Tilda Swinton, in Oscar-winning form, delivered a fantastic portrayal of this sort of lethal ambition in the film, ‘Michael Clayton’. She has nothing against anyone personally. In fact, she is a model corporate climber. Nevertheless, she does want to advance her credentials by proving that no business dilemma is too big for her to solve. She hires an ex-military surveillance team to protect her law firm from the financial impact of one of their lawyers involved in a multi-billion dollar class action law-suit. He’s had a breakdown caused by the guilt of defending an agricultural chemicals conglomerate that has produced a weed-killer that they knew to be carcinogenic. She fears an exposé that would end all hope of an out-of-court settlement, all public confidence and wipe billions off their stock price.  It was only after her character understands that his plan to salve his conscience involves publishing the secret memo authorising production in spite of test results showing the blatant threat to human life, that she quietly orders those bugging his office, to have him ‘permanently incapacitated’. They make it look like a suicide. 
 
For John the Baptist, this ultimate sanction was precipitated by a direct criticism of Herodias’ unlawful marriage.
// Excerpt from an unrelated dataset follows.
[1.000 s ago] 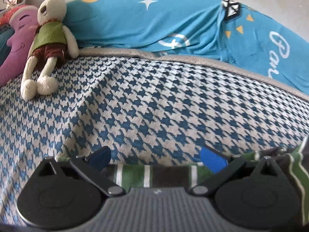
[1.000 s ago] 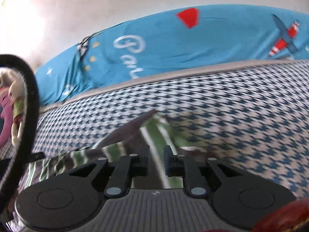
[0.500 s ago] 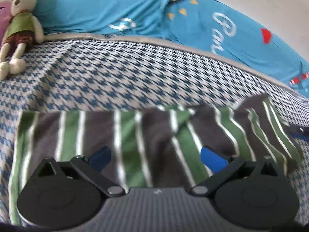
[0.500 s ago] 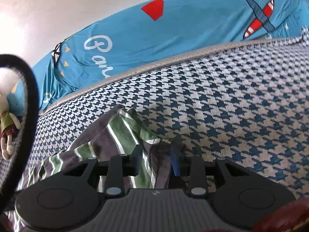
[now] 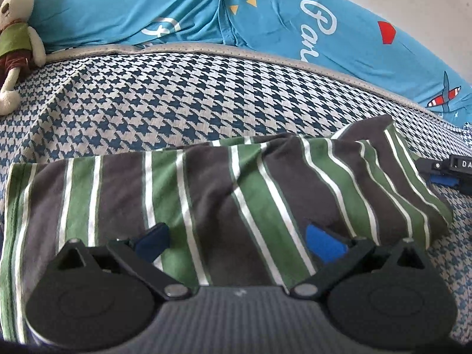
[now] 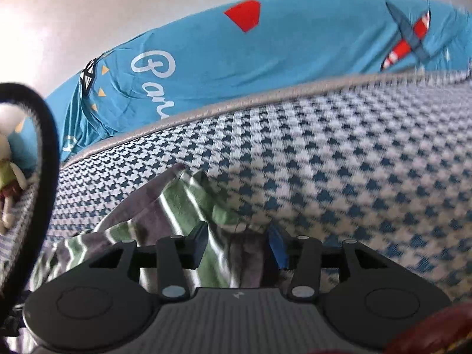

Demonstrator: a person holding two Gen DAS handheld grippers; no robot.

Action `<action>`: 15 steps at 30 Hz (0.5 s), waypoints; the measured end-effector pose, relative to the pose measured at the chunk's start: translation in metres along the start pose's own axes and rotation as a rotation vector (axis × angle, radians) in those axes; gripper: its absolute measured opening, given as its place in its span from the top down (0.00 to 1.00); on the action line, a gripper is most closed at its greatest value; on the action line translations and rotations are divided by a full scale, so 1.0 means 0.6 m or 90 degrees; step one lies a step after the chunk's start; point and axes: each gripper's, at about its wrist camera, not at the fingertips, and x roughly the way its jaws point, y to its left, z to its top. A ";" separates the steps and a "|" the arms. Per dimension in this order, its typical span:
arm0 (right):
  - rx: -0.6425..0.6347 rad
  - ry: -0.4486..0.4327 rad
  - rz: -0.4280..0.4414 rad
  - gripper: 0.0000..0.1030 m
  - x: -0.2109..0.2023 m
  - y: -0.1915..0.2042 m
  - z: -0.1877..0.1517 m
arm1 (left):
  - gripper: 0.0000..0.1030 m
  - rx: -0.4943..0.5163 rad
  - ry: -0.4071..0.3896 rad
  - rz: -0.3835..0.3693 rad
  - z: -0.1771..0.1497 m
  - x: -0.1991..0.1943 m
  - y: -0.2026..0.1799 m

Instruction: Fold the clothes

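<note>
A green, grey and white striped garment [image 5: 224, 194] lies folded in a long band across the houndstooth bed cover [image 5: 183, 97]. My left gripper [image 5: 237, 240] is open and empty, hovering over the garment's near edge. In the right wrist view the garment's right end [image 6: 183, 206] lies bunched between my right gripper's [image 6: 239, 244] parted fingers. The right gripper is open, with cloth lying loose between the pads. Its tip shows at the right edge of the left wrist view [image 5: 451, 171].
A blue cartoon-print duvet [image 5: 206, 11] is heaped along the far side of the bed against a white wall. A stuffed rabbit [image 5: 14, 38] lies at the far left. Bare bed cover [image 6: 354, 177] stretches right of the garment.
My left gripper pulled back and now looks down on the whole folded garment. My right gripper, shut on the garment's end a second ago, has opened and let the cloth go.
</note>
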 end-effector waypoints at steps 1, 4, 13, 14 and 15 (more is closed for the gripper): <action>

For Jesus, it was prompted by his exposure of the focus on empty ritual and the selective self-promoting ‘servanthood’ of the Pharisees and Chief Priests as fake. This falsehood was at the expense of unassuming compassion. For Paul, it was ending the business opportunity established by slave-owners in Philippi derived by public interest in the mysterious rants of their fortune-teller slave-girl. He also attracted a larger audience than his Jewish rivals who imposed a raft of rituals before a convert could experience the assurance of forgiveness from God. Try exposing a corrupt business, unnecessary prohibitions, trickery or the misappropriation of funds with the very real threat of a fall from public favour and see if they don’t try to get rid of you. 
 
So, what will it be today, that propels ambitious pillars of the community to impose life-threatening sanctions on today’s prophets? No-one can know exactly. In fact, as long as apathy continues, the new religious elite can remain inflexibly driven by their love of outward ritual, ceremonial visibility, pet causes, public status and the inevitable pecking order dictating who will do anything from coffee rotas to running the church meeting protocol. True Christians will instead wash and clean the suppurating abscesses of those wounded by church indifference to their real-world problems. 
 
Start challenging the priorities that a church is prepared to fund and those causes it ignores and you will become a marked man. You will become someone to be silenced, rather than simply ignored. Meanwhile, the challenge to those holding high religious office will continue unabated: that their carefully constructed hierarchies of admirers are meaningless, that their lack of lasting personal empathy towards ex-members betrays a moral vacuum. It will continue until the fakery is exposed as no less fraudulent than that of those who ‘permanently incapacitated’ the prophets. It will continue until those moved towards the truth pay the ultimate price for their loyalty to Christ: ‘Because of this, God in his wisdom said, ‘I will send them prophets and apostles, some of whom they will kill and others they will persecute.’ Therefore this generation will be held responsible for the blood of all the prophets that has been shed since the beginning of the world, from the blood of Abel to the blood of Zechariah, who was killed between the altar and the sanctuary. Yes, I tell you, this generation will be held responsible for it all.’ (Luke 11:49 – 51)
 
We may reassure our consciences by claiming that our more rational and caring world and first-century Judaea are poles apart, but God does promise to turn the heat up on complacency among our religious elite. Let’s see how they react.